SA, Kenya, Nigeria users: Beware malware hiding in your devices
Kaspersky's most recent analysis of cyber attacks in SA, Kenya and Nigeria has revealed that users are more likely to face malware attacks hidden within their devices than while surfing the Web.
According to researchers from Kaspersky, these threats are classified as ‘local’, which means they are found on users’ devices or on portable data storage devices, such as flash drives.
Last year, 25% of Kaspersky's private users in SA, 40% in Kenya, and 38% in Nigeria, were attacked by threats of this nature. In comparison, Web attacks only affected 9% of users in SA, 11% in Kenya, and 8% in Nigeria.
In terms of corporate users in these regions, the numbers are similar: 23% of corporate users in SA, 29% in Kenya and 35% in Nigeria encountered local threats in 2020.
According to Kaspersky, there has been an increase in the sophistication of these threats, which may hide on the user’s device within a seemingly legitimate file for a while, to fly under the radar, and only strike later.

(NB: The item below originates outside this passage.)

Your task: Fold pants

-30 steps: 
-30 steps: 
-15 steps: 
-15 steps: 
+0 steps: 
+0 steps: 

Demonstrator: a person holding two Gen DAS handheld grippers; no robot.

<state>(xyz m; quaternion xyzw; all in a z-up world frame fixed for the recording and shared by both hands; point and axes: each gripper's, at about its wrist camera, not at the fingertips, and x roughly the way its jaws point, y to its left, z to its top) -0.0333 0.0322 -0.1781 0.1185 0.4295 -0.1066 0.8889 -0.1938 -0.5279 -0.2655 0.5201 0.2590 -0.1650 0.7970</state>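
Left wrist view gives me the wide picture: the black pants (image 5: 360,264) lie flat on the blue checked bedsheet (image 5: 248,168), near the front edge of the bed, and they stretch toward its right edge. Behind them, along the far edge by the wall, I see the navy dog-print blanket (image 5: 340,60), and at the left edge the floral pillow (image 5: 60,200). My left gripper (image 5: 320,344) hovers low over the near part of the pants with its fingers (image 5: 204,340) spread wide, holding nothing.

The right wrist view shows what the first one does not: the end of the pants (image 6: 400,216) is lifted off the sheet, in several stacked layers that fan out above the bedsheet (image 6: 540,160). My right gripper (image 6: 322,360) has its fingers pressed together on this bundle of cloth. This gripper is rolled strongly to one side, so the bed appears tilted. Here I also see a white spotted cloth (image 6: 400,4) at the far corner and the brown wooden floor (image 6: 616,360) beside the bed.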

Denis Parinov, a cyber security expert at Kaspersky, says the cyber threat landscape across Africa is constantly evolving. “A few years ago, there were many more drive-by attacks – cases when different malicious software is downloaded and being run while the user simply browses the Internet.”
Nowadays, however, he says the majority of Web-threats “stay in browser”. They specialise in content replacement, browser locking or clickjacking, online-skimming, cookie stuffing, and suchlike.

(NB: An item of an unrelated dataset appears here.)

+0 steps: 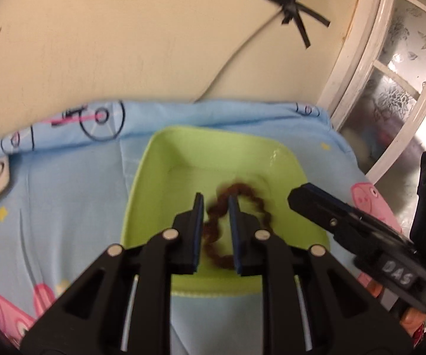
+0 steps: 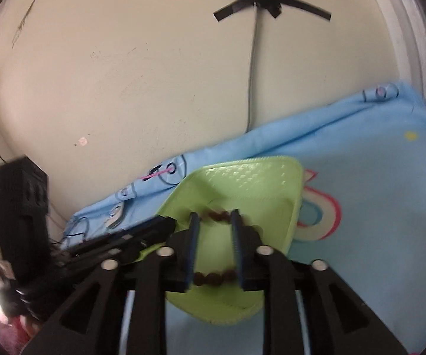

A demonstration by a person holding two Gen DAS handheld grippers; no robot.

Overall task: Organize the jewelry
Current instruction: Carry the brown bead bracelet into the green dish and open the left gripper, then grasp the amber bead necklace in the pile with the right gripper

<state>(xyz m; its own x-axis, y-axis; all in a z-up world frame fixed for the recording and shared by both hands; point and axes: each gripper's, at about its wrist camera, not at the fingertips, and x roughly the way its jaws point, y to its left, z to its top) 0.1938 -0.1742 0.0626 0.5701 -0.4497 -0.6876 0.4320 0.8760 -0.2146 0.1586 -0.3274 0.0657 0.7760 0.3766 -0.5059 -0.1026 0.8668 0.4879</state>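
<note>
1. Wall [image 1: 124, 44]: cream, behind the work area. A grey cable [image 1: 242, 47] runs down it from a cross of black tape [image 1: 292, 7].

2. Cloth [image 1: 65, 192]: light blue with cartoon prints. It covers the whole work surface and meets the wall at the far edge.

3. Tray [image 1: 159, 153]: green and roughly square with a raised rim. It lies flat on the cloth, directly ahead of both my tools.

4. Left gripper [image 1: 215, 204]: I hold it pointing down over the middle of the tray. Its pads stand a narrow slit apart, with nothing pinched between them. In its own camera the beads [image 1: 242, 198] show through and around the slit, lower down on the tray floor. I cannot tell whether the fingertips touch them. Seen from the right camera, its tip sits at the near-left rim of the tray.

5. Right gripper [image 2: 214, 219]: I hold it pointing down over the same tray, coming in from the right. Its own camera shows a slim gap between the blue pads with bare tray floor visible through it, and nothing is clamped. From the left camera the fingers look almost together, and the tip hangs just right of the beads, apart from them.

6. Beads: one loop of dark brown beads, lying inside the tray on its floor. The loop is blurred in the left view. In the right view a short run shows at the fingertips and another near the finger bases.
</note>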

The situation when a user could download a malicious file directly occurs infrequently. It’s more common for malware to be disguised as something else to evade security solutions, remaining an unseen threat to users, he explains.
“The good news, however, is that modern security solutions are too advanced for such malware to fly under the radar – it is more likely to be blocked either during the initial scan of the file by a security solution that happens by default, or within the very moment such programs attempt to launch.”
To protect against cyber threats including malware, Kaspersky recommends never opening dubious links in emails, IMs, or in SMSes, and to regularly install updates for operating system and applications. In addition, install applications only from official stores, use complex and different passwords for accounts, and regularly copy important data from devices to the cloud, to a USB flash drive or hard drive.
Finally, the company advises corporates to enforce the principles of least privilege by never giving users access to applications they do not need, and to install a reliable security solution.